Saat musim panas tiba, Tung sekali lagi mengambil peran sebagai pemandu wisata yang antusias, memimpin rombongan wisata Vietnam untuk menjelajahi padang rumput Mongolia. Baru-baru ini, ia bekerja sebagai pemandu lokal untuk sebuah perusahaan perjalanan yang didirikan oleh Zolo Zolkhuu, mantan mahasiswa Universitas Teknik Sipil Hanoi.
Pekerjaan paruh waktu Tung saat ini memberinya penghasilan sekitar 50 dolar per hari, jumlah yang cukup mengesankan untuk seorang mahasiswa di Mongolia. "Sekarang saya bisa menutupi semua biaya kuliah, pengeluaran pribadi, dan bahkan membeli mobil sendiri," kata Tung sambil tersenyum.
Didorong oleh mimpinya untuk menjadi dokter residen kardiologi, Tung memahami bahwa waktunya sebagai pemandu wisata akan segera berakhir: "Setelah saya menjadi dokter, saya ingin fokus sepenuhnya pada profesi saya."
Selalu ingin menghubungkan Vietnam dan Mongolia
Zolo Zolkhuu, direktur TDM Tourist & Maikhan Camp, berkomentar: "Tung adalah pemandu wisata yang luar biasa. Dia tidak hanya memimpin tur tetapi juga menceritakan kisah hidup yang menarik yang menginspirasi para wisatawan."
Meskipun Tùng hanya bekerja selama musim panas, ia adalah pemandu wisata yang sangat profesional, antusias, dan penuh perhatian yang selalu ingin menghubungkan Vietnam dan Mongolia. Tùng fasih berbahasa Vietnam dan memiliki pemahaman mendalam tentang sejarah kedua negara. Tùng adalah sumber kebanggaan bagi perusahaan kami."
Saya ingin kembali ke Vietnam untuk melanjutkan studi S2.

Ochirjantsan berpose untuk foto bersama penulis di monumen Ho Chi Minh di halaman Sekolah No. 14 yang dinamai Presiden Ho Chi Minh di Ulan Bator (Mongolia) - Foto: HONG PHUC
Meskipun tinggal di Mongolia, Ochirjantsan tetap memiliki hubungan yang kuat dengan Vietnam. Ia memiliki kebiasaan membaca buku, menonton film, dan mendengarkan musik dalam bahasa Vietnam. Menurutnya, ini adalah salah satu cara untuk berlatih bahasa Vietnam dan meningkatkannya dengan cepat.
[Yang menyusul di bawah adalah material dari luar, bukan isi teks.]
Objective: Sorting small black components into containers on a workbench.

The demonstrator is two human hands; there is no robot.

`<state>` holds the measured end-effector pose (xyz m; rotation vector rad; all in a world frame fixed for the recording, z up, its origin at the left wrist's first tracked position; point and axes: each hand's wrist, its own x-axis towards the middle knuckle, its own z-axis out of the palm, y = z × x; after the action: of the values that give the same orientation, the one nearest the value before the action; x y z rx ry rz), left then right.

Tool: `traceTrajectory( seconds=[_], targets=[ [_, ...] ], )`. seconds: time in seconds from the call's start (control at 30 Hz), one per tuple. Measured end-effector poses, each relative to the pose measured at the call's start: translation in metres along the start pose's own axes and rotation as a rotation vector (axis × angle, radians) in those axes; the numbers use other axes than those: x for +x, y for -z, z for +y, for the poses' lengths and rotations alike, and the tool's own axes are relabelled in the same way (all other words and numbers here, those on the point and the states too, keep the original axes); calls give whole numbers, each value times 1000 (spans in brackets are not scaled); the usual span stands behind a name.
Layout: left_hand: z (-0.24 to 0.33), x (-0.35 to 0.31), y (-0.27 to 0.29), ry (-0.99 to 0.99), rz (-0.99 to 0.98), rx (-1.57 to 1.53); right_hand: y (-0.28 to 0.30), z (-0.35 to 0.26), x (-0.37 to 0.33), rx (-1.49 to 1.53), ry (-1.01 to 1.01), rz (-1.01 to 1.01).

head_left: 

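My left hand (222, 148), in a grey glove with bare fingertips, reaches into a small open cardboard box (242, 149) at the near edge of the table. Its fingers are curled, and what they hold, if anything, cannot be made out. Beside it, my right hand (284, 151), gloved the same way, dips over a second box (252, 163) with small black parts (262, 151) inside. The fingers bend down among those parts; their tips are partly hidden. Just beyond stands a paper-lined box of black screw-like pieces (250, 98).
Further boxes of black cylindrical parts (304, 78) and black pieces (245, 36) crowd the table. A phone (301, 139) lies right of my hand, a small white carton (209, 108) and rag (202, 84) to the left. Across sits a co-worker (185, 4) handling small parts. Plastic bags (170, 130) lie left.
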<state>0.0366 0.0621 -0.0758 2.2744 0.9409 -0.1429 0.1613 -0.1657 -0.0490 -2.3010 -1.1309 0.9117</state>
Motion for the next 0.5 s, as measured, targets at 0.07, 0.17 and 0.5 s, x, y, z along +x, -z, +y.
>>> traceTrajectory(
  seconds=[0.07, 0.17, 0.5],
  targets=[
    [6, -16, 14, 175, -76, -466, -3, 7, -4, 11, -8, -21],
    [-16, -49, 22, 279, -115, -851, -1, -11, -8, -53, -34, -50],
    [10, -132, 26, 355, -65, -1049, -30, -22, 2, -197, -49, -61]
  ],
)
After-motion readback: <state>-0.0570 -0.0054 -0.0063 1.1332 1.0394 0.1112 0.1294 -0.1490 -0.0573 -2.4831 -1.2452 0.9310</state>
Vietnam tetap menjadi bagian berharga dari kenangan Ochirjantsan. Ia sangat menyukai masakan Vietnam, dengan hidangan-hidangan yang telah menjadi cita rasa tak terlupakan seperti pho, bun cha, nasi goreng, dan bun bo Hue.
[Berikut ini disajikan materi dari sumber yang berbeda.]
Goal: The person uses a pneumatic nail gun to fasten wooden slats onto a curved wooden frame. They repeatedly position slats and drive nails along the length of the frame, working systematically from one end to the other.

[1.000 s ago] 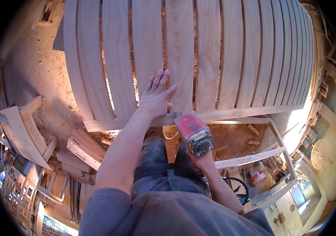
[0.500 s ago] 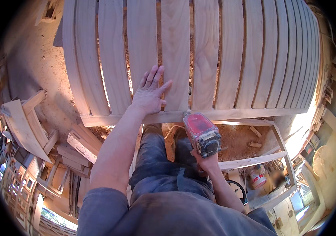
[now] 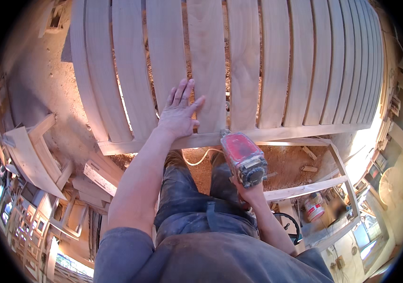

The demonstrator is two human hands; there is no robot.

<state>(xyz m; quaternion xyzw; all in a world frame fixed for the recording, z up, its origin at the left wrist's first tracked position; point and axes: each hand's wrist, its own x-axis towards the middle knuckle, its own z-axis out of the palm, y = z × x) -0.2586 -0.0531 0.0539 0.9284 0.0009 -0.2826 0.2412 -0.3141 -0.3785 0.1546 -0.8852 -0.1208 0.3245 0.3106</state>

Ia masih menyimpan impian untuk kembali ke Vietnam dan mengejar gelar master di bidang kedokteran. "Ketika pertama kali datang ke Vietnam, saya tidak tahu bahasanya dan tidak memiliki pengetahuan medis."
"Sekarang setelah saya memiliki fondasi yang lebih kokoh, saya benar-benar ingin kembali untuk melanjutkan studi saya. Vietnam selalu menjadi tempat di mana saya menerima begitu banyak dukungan dan kehangatan," katanya.